The iPhone App Store has been a wild Gold Rush of sorts over the last three years. Many publishers have found significant revenue by landing their application in the Top 10 of respective categories.
With that, most application promotion is focused on driving the application rank up within the store.
One of the easiest, most popular and most inexpensive ways to do this is from incentivized installs. Users get free virtual currency in their favorite games by downloading other applications.
While these downloads rarely convert to actual revenue, the strategy itself has mostly worked for the sheer fact that being in the top ten guaranteed a huge lift in organic downloads.
The incentivized downloads act as a traditional loss leader for organic downloads that generate much higher revenue.

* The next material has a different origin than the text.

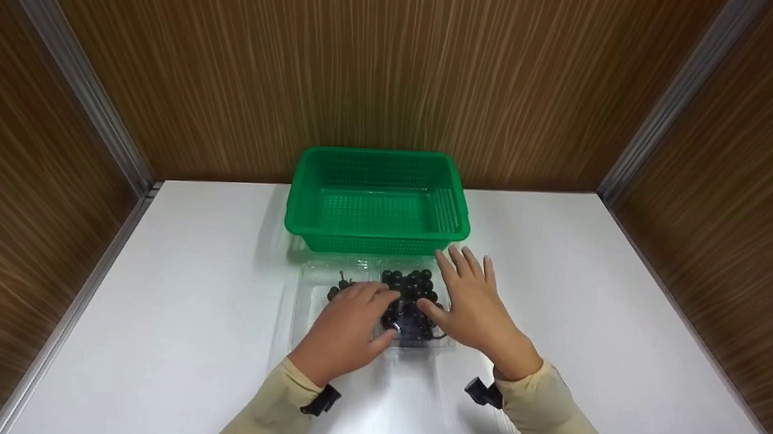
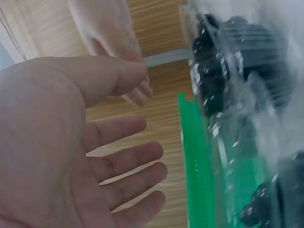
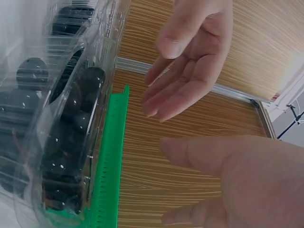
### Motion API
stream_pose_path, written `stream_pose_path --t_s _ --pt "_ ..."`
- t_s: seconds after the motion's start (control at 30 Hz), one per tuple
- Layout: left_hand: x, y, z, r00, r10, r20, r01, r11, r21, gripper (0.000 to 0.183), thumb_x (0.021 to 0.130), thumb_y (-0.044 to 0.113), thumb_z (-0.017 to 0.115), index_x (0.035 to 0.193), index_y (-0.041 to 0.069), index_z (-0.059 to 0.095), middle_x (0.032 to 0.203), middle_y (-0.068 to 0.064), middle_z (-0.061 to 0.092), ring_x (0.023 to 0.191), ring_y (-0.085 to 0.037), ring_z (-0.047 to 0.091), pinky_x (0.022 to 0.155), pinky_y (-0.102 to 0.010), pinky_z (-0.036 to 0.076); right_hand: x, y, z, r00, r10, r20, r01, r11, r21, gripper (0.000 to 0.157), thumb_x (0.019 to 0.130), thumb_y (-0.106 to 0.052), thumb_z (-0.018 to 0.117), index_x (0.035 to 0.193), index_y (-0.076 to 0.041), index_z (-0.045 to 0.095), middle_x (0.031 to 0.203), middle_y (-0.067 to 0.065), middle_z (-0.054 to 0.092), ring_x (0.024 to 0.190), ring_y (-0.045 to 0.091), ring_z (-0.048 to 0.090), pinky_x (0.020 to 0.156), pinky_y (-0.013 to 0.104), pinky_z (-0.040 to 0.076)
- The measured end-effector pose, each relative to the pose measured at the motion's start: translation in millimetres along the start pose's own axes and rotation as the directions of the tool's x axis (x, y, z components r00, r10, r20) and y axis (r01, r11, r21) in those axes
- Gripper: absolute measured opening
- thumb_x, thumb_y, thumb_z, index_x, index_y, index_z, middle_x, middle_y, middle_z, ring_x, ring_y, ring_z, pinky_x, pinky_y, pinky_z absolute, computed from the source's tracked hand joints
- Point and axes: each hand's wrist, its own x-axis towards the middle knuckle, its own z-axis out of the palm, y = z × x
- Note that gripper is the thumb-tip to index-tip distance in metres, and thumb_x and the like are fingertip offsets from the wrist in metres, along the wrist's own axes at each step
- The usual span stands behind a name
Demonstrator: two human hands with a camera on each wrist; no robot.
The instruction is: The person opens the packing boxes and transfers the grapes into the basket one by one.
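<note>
A clear plastic clamshell box (image 1: 304, 305) lies opened out on the table, its two halves side by side. Dark grapes (image 1: 416, 287) fill much of the right half, and a few more, with a stem, show in the left half. My left hand (image 1: 349, 323) is over the left half and hides part of it, its fingers spread and nothing in its grasp. Over the right edge of the box is my right hand (image 1: 477, 306), fingers extended and apart, thumb overlapping the grapes in the head view. Both wrist views show bare palms beside the box (image 3: 107, 47).
A green perforated plastic basket (image 1: 376, 233) stands just behind the box, near the back wall. Wood-grain panels (image 1: 393, 67) enclose the white table (image 1: 207, 287) at the back and on both sides. Black wrist cameras (image 1: 483, 392) sit at the cuffs.
</note>
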Motion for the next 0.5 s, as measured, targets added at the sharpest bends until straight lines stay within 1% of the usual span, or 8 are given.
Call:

However, as Apple’s App Store tops 300,000 apps, platforms such as the Android introduce a much broader path to app discovery and signs point to the mobile Web increasing in popularity over apps.
The shallow “get to the Top 10” strategy is no longer a universal solution. Do not get me wrong – it is still a viable answer for many marketers and publishers.
Take ad-supported games, for instance.
When the everyday iPhone user is in the mood for a new game, the obvious place to go is to the App Store and see what games other users think are most popular. If you are in the mood for a new game, you are willing to take whatever is free and give it a shot.
Now, shift over to some of the more broad categories within the App Store.
Rarely will a consumer think, “I really would love a new finance/lifestyle/social media app.” She is more likely thinking, “I really would love a new mortgage calculator/celeb gossip/Twitter app.”
In those cases, the Top-10 strategy is overkill.
Enter: Rank vs. Competition (RVC)
Rank flank
Chances are, the person looking for a mortgage calculator will either do a search, or go into the finance section, but quickly sift through the list until she finds a mortgage calculator.
The user is not looking for the top finance app. She is looking for the top mortgage calculator app.
The RVC strategy is based on a simple theory: If your app is ranked No. 20, but all your actual competitors are No. 21 or lower, you will garner more organic downloads, and steal share from the competition.
You can still spend the money necessary to get to the Top 10, but the difference in organic growth rarely makes up for budget spent to sustain a Top 10 standing.
As a point of reference, take a step out of the App Store and mobile world all together.
If you are running a cupcake bakery, there is no need to outspend a 5-star restaurant or McDonald’s. Just because each is a place to get food does not mean you have the same customer.
If your application is a mortgage calculator, why spend the money to compete with Bank of America, Chase Mobile and PayPal?
My favorite part of this strategy is: it is actually a strategy.
Monitoring RVC forces marketers to be better marketers.
It forces marketers to understand their audience, know who their app is actually competing with, keep track of those competitor’s strategies, and ultimately measure and monitor actual ROI against their marketing budgets and build sustainable plans.
Making the grade
As previously mentioned, RVC measurement is not ideal for everyone.
So please, test and understand various ways to monetize your product. See how your ROI fluctuates based on your rank in comparison to a clearly defined set of competitors.
If being in the Top 10 is your most efficient bet, roll with it.